- [Try it]: Using the records below, locate all lines containing "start" and return them.

[Source data]
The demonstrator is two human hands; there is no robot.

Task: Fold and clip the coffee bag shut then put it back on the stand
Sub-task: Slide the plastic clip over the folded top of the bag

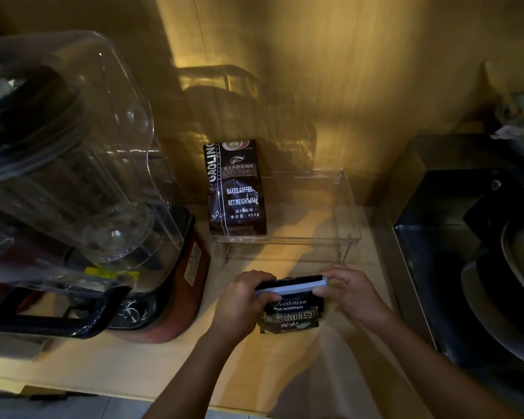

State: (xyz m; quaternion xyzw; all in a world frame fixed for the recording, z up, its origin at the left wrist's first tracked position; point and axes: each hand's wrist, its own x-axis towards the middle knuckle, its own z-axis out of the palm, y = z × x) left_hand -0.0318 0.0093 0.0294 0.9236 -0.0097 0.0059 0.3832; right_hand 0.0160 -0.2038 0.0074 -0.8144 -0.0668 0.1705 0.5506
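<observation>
Coffee bag (pixel 289 309) upright between left hand (pixel 242 300) and right hand (pixel 350 290); fingers pinching white clip (pixel 291 287) lying crosswise on folded top; stand (pixel 350 204) directly beyond, nearer right.

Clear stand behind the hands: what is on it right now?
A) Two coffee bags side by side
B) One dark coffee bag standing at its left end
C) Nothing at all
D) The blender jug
B: a single dark coffee bag stands at the left end of the clear stand, while the other bag is on the counter between the left hand and right hand.
</observation>
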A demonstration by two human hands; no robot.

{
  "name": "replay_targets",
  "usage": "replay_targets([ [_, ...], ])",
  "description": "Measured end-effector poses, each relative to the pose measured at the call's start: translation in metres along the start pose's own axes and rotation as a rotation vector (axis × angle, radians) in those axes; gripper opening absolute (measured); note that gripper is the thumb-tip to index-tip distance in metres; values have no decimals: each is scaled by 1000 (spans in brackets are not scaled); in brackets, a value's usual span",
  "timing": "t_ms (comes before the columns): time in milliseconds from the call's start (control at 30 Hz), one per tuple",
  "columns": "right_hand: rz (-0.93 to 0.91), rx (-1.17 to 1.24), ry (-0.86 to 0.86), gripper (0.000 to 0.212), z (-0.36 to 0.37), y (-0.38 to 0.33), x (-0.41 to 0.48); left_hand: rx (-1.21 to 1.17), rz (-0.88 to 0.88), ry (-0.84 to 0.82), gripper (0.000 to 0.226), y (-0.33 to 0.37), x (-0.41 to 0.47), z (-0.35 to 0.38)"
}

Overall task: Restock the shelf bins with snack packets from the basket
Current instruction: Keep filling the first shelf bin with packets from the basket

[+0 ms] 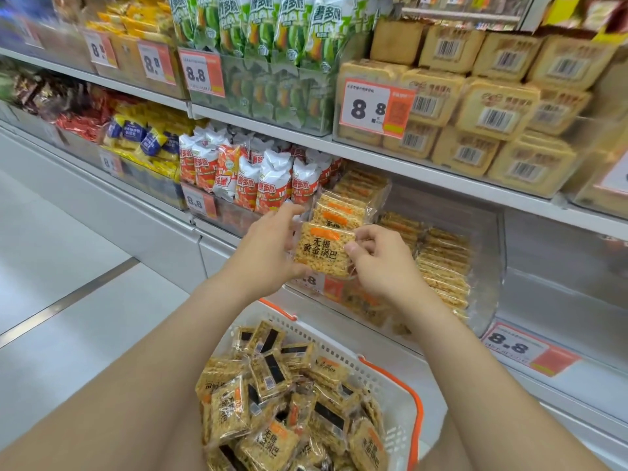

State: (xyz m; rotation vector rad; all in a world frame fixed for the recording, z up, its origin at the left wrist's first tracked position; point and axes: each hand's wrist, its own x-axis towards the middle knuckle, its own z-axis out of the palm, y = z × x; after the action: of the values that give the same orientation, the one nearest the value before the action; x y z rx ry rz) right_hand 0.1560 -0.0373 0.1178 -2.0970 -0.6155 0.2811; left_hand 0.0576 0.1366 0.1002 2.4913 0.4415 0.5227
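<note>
1. The left hand has its fingers curled round the left edge of a small stack of rice-crust packets.
2. The right hand pinches the stack's right edge between the thumb and bent fingers, so both hands share the load.
3. The stack is held in the air in front of the lower shelf, just before the clear bin and above the basket. Its front packet faces outward, with black characters under an orange stripe (at least two more sit behind it).
4. Inside the bin, rows of matching packets stand on edge towards its right side.
5. The basket is white with orange handles. It sits below the forearms and is heaped with loose packets lying every which way.
6. Red-and-white puffed-snack bags fill the bin to the left.
7. On the shelf above are green snack bags and tan cake packs showing barcodes.
8. An 8.8 price tag hangs on the shelf edge at the right.
</note>
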Motion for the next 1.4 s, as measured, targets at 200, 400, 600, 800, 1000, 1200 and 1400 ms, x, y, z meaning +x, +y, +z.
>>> replay_targets([
  [200,-62,45,23,30,1,7,9,-39,-53,15,101,-1,5,3],
  [400,-125,32,243,27,2,16,26,-7,-33,40,85,-4,7,2],
  [600,-189,-318,349,32,11,16,30,151,1,-42,65,-8,10,8],
  [800,-269,-456,381,34,16,11,29,260,50,-170,81,-13,14,15],
  [1000,-249,-341,371,31,18,12,29,273,86,-188,87,-14,16,17],
  [1200,-246,-468,381,34,22,11,30,229,57,-182,86,-17,14,17],
  [1400,-544,-422,321,20,34,5,13,209,43,-75,26,-19,4,10],
])
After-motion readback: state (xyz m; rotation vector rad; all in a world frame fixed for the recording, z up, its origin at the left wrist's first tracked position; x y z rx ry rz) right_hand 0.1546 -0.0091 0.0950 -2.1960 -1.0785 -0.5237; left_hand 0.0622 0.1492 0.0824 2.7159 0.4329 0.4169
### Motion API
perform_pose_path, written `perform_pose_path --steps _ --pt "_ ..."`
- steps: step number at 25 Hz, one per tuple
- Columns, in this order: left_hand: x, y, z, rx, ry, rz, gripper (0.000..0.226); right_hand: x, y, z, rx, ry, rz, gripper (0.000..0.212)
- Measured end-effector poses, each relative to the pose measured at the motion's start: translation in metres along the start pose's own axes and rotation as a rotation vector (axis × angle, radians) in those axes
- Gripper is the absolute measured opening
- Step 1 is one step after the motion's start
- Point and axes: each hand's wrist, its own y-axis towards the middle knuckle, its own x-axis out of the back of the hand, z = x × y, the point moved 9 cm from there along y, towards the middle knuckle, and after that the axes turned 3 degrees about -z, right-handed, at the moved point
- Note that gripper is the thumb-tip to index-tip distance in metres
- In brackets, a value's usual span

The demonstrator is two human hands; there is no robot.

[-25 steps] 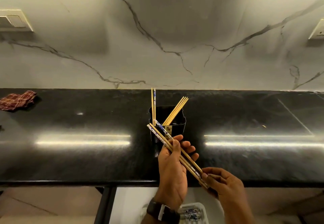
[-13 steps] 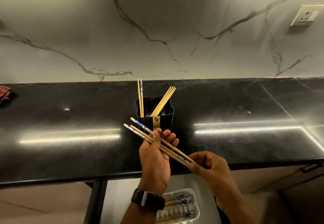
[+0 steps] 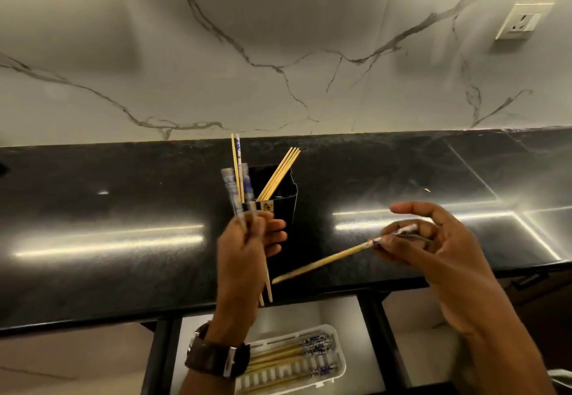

- [Result of the task]:
  "description": "Measured end-effector poses, each relative to the pose measured at the call's start: translation in metres along the start pose's own axes and rotation as a rotation vector (axis × angle, radians) in those axes; gripper opening absolute (measured); note that gripper is the thumb-tip to index-tip distance in metres; values have no decimals: each is scaled by 1000 (spans in brackets are not scaled); in brackets, a value's usual span",
  "timing": "t_ms (comes before the columns): time in milliseconds from the call's start (control at 30 Hz), one per tuple",
- Measured end-effector poses, each relative to the pose measured at the motion's start: translation in metres along the start pose's own axes and rotation as a rotation vector (axis × angle, radians) in those axes
- Step 1 is one step after the motion's start

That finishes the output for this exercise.